Regarding loans taken out by TIM from the European Investment Bank (EIB), on May 19, 2021, TIM entered into a loan for an amount of 230 million euros, in support of projects to digitize the country. In addition, on that same date, it extended the loan signed in 2019 (for an initial amount of 350 million euros) for an additional amount of 120 million euros. These loans are currently partially guaranteed.
In addition, on May 5, 2023, TIM signed a new loan with the EIB for an amount of 360 million euros, partly backed by SACE.
Therefore, at September 30, 2023 the nominal total of outstanding loans with the EIB was 1,060 million euros.
The loans with EIB contain, inter alia, the following covenants and commitments:
■ in the event the company becomes the target of a merger, demerger or conferral of a business segment outside the TIM Group, or sells, disposes of or transfers assets or business segments (except in certain cases, expressly provided for), it shall immediately inform the EIB which shall have the right to ask for guarantees to be provided or changes to be made to the loan contract, or, only for certain loan agreements, the EIB shall have the option to demand the immediate repayment of the loan (should the merger, demerger or contribution of a business segment outside the TIM Group compromise the Project execution or cause a prejudice to EIB in its capacity as creditor);
■ TIM undertook to ensure that, for the entire duration of the loan, the total financial debt of the TIM Group companies other than TIM – except for the cases when that debt is fully and irrevocably secured by TIM – is lower than 35% (thirty-five percent) of the TIM Group's total financial debt;
■ “Inclusion clause", under which, in the event TIM commits to uphold financial covenants in other loan contracts (and even more restrictive clauses, including, for instance, cross default clauses and commitments restricting the sale of goods) that are not present in or are stricter than those granted to the EIB, the EIB will have the right – if, in its reasonable opinion, it considers that such changes may have a negative impact on TIM's financial capacity – to request the provision of guarantees or an amendment of the loan contract in order to establish an equivalent provision in favor of the EIB;
■ "Network Event", under which, in the event of the disposal of the entire fixed network or of a substantial part of it (in any case, more than half in quantitative terms) to third parties not controlled by the Company, or in the event of disposal of the controlling interest in the company in which the network or a substantial part of it has previously been transferred, TIM must immediately inform the EIB, which may then opt to demand collateral or an amendment of the loan agreement or choose an alternative solution.

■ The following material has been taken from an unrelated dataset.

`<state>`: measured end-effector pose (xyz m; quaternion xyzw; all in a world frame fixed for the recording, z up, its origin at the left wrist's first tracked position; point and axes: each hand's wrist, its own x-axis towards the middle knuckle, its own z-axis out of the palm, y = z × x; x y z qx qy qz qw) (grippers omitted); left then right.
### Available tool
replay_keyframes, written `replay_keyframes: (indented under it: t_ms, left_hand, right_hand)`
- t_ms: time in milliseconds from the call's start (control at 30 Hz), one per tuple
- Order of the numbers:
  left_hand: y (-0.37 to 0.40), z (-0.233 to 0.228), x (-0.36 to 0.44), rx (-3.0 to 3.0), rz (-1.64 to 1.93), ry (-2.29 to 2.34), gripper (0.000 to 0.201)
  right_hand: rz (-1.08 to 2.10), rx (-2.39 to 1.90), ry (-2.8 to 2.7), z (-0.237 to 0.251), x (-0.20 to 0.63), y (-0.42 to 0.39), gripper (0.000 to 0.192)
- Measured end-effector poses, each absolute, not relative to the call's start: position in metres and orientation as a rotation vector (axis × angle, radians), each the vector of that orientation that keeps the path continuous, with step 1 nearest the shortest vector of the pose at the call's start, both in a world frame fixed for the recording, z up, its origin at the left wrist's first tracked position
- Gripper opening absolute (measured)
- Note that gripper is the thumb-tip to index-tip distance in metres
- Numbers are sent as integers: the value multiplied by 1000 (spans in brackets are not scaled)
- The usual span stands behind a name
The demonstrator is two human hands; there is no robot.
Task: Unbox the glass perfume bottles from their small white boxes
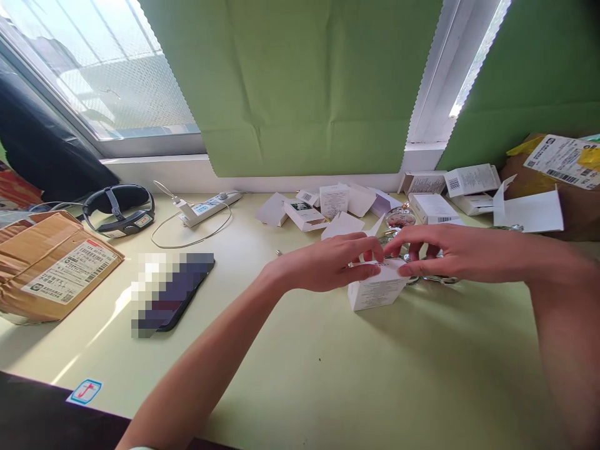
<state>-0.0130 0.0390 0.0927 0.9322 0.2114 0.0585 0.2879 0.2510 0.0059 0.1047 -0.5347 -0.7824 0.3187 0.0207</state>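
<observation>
Two hands meet on a small white box (376,289) near the middle of the table (300,375). Left hand (328,262) pinches its top flap. Right hand (450,250) holds the top from 3 o'clock. More little boxes (328,206) lie at 12 o'clock. A phone (180,294) lies at 9 o'clock.

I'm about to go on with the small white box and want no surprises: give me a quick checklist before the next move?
1. Both hands on the small white cardboard box: ok; left hand and right hand touch its top.
2. Box resting on the pale green table: ok.
3. Top flap closed: cannot tell, fingers cover it.
4. Bare table in front of the box: ok.
5. Round clear glass bottle apart from the hands: ok, behind them.
</observation>
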Motion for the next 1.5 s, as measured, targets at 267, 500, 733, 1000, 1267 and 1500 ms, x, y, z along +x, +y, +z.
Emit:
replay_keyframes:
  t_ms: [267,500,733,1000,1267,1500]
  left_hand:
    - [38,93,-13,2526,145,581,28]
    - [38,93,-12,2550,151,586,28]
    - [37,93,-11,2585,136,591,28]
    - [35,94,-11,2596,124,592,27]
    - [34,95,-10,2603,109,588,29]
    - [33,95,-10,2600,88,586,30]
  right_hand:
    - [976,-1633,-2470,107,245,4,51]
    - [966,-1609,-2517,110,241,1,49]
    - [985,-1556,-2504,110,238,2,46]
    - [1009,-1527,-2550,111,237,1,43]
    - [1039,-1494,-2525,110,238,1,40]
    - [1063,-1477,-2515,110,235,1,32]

Some TIM loan agreements contain financial covenants (e.g. Debt/EBITDA, EBITDA/interest ratios, etc.), failure to comply with which would entail an obligation to repay the loan in place, except for the loan signed on July 6, 2022, which is backed by the “Italy Guarantee” (in accordance with art. 1, subsection 1 of Decree-Law no. 23 of April 8, 2020, as subsequently amended and supplemented).
The loan agreements contain the usual other types of covenants, including the commitment not to pledge the Company’s assets as collateral for loans (negative pledge) and the commitment not to change the business purpose or sell the assets of the Company unless specific conditions exist (e.g. the sale takes place at fair market value). Covenants with basically the same content can be found in the export credit loan agreement.

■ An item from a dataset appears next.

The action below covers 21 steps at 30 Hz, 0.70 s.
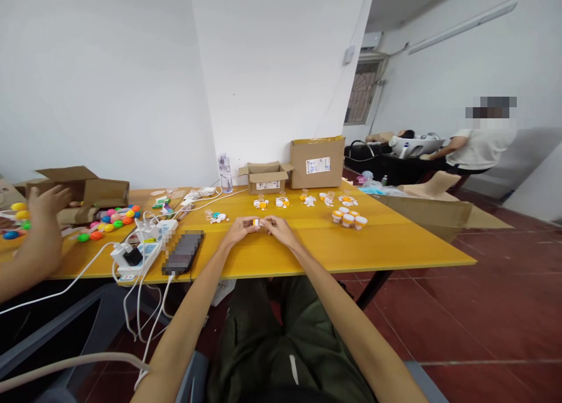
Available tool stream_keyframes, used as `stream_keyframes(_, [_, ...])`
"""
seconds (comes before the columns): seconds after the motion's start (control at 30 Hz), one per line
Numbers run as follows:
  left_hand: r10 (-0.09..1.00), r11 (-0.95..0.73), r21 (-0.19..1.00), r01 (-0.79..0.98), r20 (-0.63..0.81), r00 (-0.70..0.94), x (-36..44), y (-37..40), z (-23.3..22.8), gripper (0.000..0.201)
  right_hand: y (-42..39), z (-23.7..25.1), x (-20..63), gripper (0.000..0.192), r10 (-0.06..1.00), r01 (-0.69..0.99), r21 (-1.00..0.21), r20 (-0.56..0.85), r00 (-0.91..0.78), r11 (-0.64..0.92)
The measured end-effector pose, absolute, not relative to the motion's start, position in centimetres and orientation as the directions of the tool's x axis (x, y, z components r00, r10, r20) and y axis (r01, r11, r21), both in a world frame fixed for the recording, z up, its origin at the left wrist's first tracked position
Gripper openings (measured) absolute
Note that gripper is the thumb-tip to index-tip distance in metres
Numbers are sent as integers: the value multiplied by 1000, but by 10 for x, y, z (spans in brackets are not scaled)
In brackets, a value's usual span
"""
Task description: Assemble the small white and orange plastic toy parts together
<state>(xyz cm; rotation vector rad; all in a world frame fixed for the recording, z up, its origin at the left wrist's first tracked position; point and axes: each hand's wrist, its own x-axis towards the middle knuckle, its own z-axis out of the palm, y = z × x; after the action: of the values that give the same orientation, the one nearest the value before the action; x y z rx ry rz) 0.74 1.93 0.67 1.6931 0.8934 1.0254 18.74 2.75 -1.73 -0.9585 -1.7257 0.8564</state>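
Observation:
Over the front of the yellow table, my left hand [240,230] pinches a small white-and-orange piece [256,222]. My right hand [277,229] meets it from the other side, its fingers closed at the piece's right edge. The piece is too small to name more exactly. Behind my hands lies a row of small heaps of white and orange parts [309,200], some with clear cups. To the right stands a cluster of clear tubs with white-and-orange lids [348,218]. Left of my hands is a small heap of white and teal parts [216,217].
A phone [183,252] and a loaded power strip [151,248] with cables lie at left. An open carton [267,178], a closed box [317,163] and a bottle [225,173] stand behind. Another person's hand [46,221] is near colourful balls [116,218]. Someone sits far right.

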Motion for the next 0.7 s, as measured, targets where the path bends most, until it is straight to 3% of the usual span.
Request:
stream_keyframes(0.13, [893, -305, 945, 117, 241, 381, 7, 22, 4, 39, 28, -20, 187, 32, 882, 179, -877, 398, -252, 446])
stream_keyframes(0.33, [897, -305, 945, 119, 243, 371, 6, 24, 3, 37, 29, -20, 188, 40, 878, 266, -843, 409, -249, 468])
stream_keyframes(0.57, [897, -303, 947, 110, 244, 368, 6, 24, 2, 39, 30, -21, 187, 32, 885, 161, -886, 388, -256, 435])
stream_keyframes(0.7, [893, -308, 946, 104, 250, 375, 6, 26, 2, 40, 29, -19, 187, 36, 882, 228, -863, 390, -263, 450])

In the loan agreements TIM is required to provide notification of change of control. Identification of the occurrence of a change of control and the applicable consequences – including, at the discretion of the investors, the establishment of guarantees or the early repayment of the amount paid in cash and the cancellation of the commitment in the absence of agreements to the contrary – are specifically covered in the individual agreements.
In addition, the outstanding loans generally contain a commitment by TIM, whose breach is an Event of Default, not to implement mergers, demergers or transfers of business, involving entities outside the Group unless specific conditions do not subsist. Such an Event of Default may entail, upon request of the Lender, the early redemption of the drawn amounts and/or the annulment of the undrawn commitment.
The documentation of the loans granted to certain companies of the TIM Group generally contain obligations to comply with certain financial ratios, as well as the usual other covenants, under penalty of a request for the early repayment of the loan.
Finally, at September 30, 2023, no covenant, negative pledge or other clause relating to the aforementioned debt position had in any way been breached or violated.